* **Records for processing**:
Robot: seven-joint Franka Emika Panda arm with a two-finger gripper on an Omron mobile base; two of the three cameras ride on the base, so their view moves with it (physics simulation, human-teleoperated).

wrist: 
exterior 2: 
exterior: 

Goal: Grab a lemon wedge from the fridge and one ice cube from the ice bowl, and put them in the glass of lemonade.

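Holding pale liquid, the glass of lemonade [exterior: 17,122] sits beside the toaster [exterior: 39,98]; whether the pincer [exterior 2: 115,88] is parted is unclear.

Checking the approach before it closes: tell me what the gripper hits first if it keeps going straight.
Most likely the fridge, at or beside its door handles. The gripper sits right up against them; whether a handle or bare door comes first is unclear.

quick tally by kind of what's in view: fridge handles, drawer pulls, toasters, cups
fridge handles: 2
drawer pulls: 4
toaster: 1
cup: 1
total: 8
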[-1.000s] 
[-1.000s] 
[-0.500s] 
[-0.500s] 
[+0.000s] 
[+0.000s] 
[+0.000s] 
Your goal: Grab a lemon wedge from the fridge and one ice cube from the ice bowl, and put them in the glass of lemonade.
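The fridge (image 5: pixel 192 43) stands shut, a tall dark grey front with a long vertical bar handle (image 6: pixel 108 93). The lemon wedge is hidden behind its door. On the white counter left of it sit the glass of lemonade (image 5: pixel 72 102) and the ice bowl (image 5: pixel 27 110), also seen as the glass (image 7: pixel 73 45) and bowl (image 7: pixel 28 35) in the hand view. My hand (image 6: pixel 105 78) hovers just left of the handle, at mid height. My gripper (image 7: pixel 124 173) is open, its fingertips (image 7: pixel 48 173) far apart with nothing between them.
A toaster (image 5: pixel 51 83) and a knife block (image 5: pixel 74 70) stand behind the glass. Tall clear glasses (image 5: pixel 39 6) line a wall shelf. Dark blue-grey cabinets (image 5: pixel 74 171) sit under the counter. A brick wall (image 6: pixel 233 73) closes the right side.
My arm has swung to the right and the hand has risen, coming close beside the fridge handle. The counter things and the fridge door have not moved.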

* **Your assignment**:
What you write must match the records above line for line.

* **Response to this exercise**:
Robot: seven-joint Franka Emika Panda arm with a two-finger gripper on an Omron mobile base; two of the three cameras ride on the base, so their view moves with it (physics simulation, human-teleoperated).

wrist: 
exterior 2: 
exterior: 

Goal: Grab a lemon wedge from the fridge and one ice cube from the ice bowl, and put them in the glass of lemonade.

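Holding pale liquid, the glass of lemonade [exterior: 17,122] sits beside the toaster [exterior: 39,98]; whether the pincer [exterior 2: 115,88] is parted is unclear.

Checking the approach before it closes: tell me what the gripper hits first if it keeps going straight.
Most likely the fridge, at or beside its door handles. The gripper sits right up against them; whether a handle or bare door comes first is unclear.

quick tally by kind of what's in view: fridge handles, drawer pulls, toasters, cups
fridge handles: 2
drawer pulls: 4
toaster: 1
cup: 1
total: 8
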[-1.000s] 
[-1.000s] 
[-0.500s] 
[-0.500s] 
[+0.000s] 
[+0.000s] 
[+0.000s] 
Your goal: Grab a lemon wedge from the fridge and one ice cube from the ice bowl, and put them in the glass of lemonade.
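The fridge (image 5: pixel 192 43) stands shut, a tall dark grey front with a long vertical bar handle (image 6: pixel 108 93). The lemon wedge is hidden behind its door. On the white counter left of it sit the glass of lemonade (image 5: pixel 72 102) and the ice bowl (image 5: pixel 27 110), also seen as the glass (image 7: pixel 73 45) and bowl (image 7: pixel 28 35) in the hand view. My hand (image 6: pixel 105 78) hovers just left of the handle, at mid height. My gripper (image 7: pixel 124 173) is open, its fingertips (image 7: pixel 48 173) far apart with nothing between them.
A toaster (image 5: pixel 51 83) and a knife block (image 5: pixel 74 70) stand behind the glass. Tall clear glasses (image 5: pixel 39 6) line a wall shelf. Dark blue-grey cabinets (image 5: pixel 74 171) sit under the counter. A brick wall (image 6: pixel 233 73) closes the right side.
My arm has swung to the right and the hand has risen, coming close beside the fridge handle. The counter things and the fridge door have not moved.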

What this exercise asked for has been supplied.